Enfim, é interessante notar como funciona a ciência. Gostaria de entender melhor como é hoje a relação entre espiritismo e medicina. Tenho visto muitos centro espíritas que realizam curas espirituais, que chegam a fazer alterações claras nos corpos dos indivíduos, muitas vezes livrando-o de sua doença. Não tenho visto um posicionamento claro da medicina a respeito destes casos. Já vi médicos dizendo que as curas realmente ocorrem, mas não conheço pesquisas sobre esses assuntos.

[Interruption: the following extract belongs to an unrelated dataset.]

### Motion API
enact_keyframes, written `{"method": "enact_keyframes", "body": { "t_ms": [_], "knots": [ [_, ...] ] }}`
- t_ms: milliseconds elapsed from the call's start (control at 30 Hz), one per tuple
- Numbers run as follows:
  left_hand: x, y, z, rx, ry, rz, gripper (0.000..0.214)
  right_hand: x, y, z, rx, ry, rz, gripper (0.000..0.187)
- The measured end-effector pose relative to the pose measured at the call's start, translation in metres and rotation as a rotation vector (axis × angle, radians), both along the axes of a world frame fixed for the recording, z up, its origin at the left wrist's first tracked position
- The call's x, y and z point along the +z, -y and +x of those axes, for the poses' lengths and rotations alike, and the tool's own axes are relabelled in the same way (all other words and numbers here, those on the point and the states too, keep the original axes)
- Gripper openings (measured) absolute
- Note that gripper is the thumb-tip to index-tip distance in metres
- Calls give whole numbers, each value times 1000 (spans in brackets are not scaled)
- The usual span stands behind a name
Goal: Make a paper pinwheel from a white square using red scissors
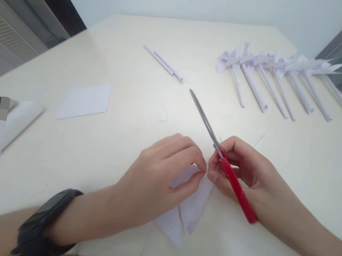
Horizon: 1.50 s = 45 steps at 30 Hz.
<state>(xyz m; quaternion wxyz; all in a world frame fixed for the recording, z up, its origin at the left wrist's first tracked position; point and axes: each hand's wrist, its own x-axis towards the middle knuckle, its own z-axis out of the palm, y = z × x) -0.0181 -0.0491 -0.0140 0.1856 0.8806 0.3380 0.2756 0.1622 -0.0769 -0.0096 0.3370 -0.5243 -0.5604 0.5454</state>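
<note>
Near the table's front edge, my left hand [165, 180] pinches a piece of white paper [195, 203] between thumb and fingertips. The paper hangs below the fingers in pointed flaps, with a slit between two of them. My right hand [239, 169] is closed around a pair of red-handled scissors [237, 190]. Their grey blades lie together and point up and to the left, away from the paper. The right fingertips meet the left ones at the paper's upper edge; whether they grip it too is hidden.
Several paper pinwheels [300, 71] on rolled paper sticks lie in a row at the back right. Thin paper rolls [165, 63] rest at the back middle, a white sheet [86, 102] at the left. Small paper scraps [164, 115] lie on the table [115, 144].
</note>
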Motion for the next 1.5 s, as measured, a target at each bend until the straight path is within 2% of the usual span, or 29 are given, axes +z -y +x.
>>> {"method": "enact_keyframes", "body": {
  "t_ms": [167,267,467,600,733,1033,1133,1267,1400,1500],
  "knots": [
    [-1,-7,-3,50,36,-142,12,4,-2,4,-34,-40,16,21],
    [0,-8,-4,62,2,-129,8,2,-5,7,-77,-36,23,24],
    [-2,5,-6,-42,-264,-77,14,-5,-8,10,-96,4,26,23],
    [-6,9,-8,-29,-380,-123,9,-6,-9,12,-84,9,19,21],
    [-6,8,-9,-8,-394,-154,13,-6,-9,14,-71,9,6,19],
    [-9,14,-6,-69,-418,-167,5,-7,-11,13,-68,30,25,18],
    [-7,12,-6,-73,-386,-198,9,-8,-11,14,-62,30,32,17],
    [0,5,-6,-89,-221,-368,10,-10,-8,15,-35,25,31,18],
    [8,-1,-5,-63,-17,-644,7,-8,-7,13,43,-66,13,21],
    [7,-3,-5,-24,151,-849,4,-1,-5,10,113,-169,-13,25]
  ]
}}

Uma última coisa, esse debate girou muito em torno da legitimidade do espiritismo enquanto ciência. Existiram alguns livros, tanto no Brasil (O espiritismo à luz dos fatos. Carlos Imbassahy, se não me engano publicado na década de 1920) quanto em outros países (O espiritismo perante a ciência. Gabriel Dellane, 1886) de espíritas debatendo os argumentos utilizados pela ciência para criticar a doutrina. Hoje não vejo isto no meio espírita. Acho que em algum momento da história (diria que por volta das décadas de 1950 e 1960) a doutrina espírita deixou de tentar comprovar qualquer coisa e passou a se dedicar mais ao seu lado religioso. Por outro lado, a medicina, após a promulgação do Código Penal de 1940, passou a não estar mais apoiada pelo antigo código penal, que criminalizava a prática do espiritismo e do curandeirismo.
O interessante é que a maioria da população recorria à esses curandeiros principalmente pela falta de profissionais formados na academias, e esses praticantes das curas populares, eram muito reconhecidos pela população.
Em uma pesquisa minha, vi, em uma revista médica da década de 1930, um artigo escrito por um delegado de polícia, no qual ele diz que vários casos de prática de curandeirismo são denunciadas, mas que, na opinião pessoal dele, isso não deveria ser criminalizado, até porque muitas vezes era o único acesso que a população mais pobre tinha a tratamentos de saúde, uma vez que a medicina atendia, principalmente, a população mais abastada.
Seria um excelente artigo, o que desanima a leitura são tantas expressões entre aspas. Tendência esquerdista de relevar que não concorda com um ponto de vista é colocar aspas, mas não seria melhor apresentar um argumento ou simplesmente esclarecer: segundo o pensamento da época, etc.
Oi, Celina. O uso das aspas é plenamente justificado quando utilizamos expressões do típicas do passado, especialmente quando elas hoje têm um significado diferente. É importante destacar também que a autora cita muitas expressões da linguagem científica do período. As aspas também são necessárias nos casos de citações de outros autores, como você deve saber.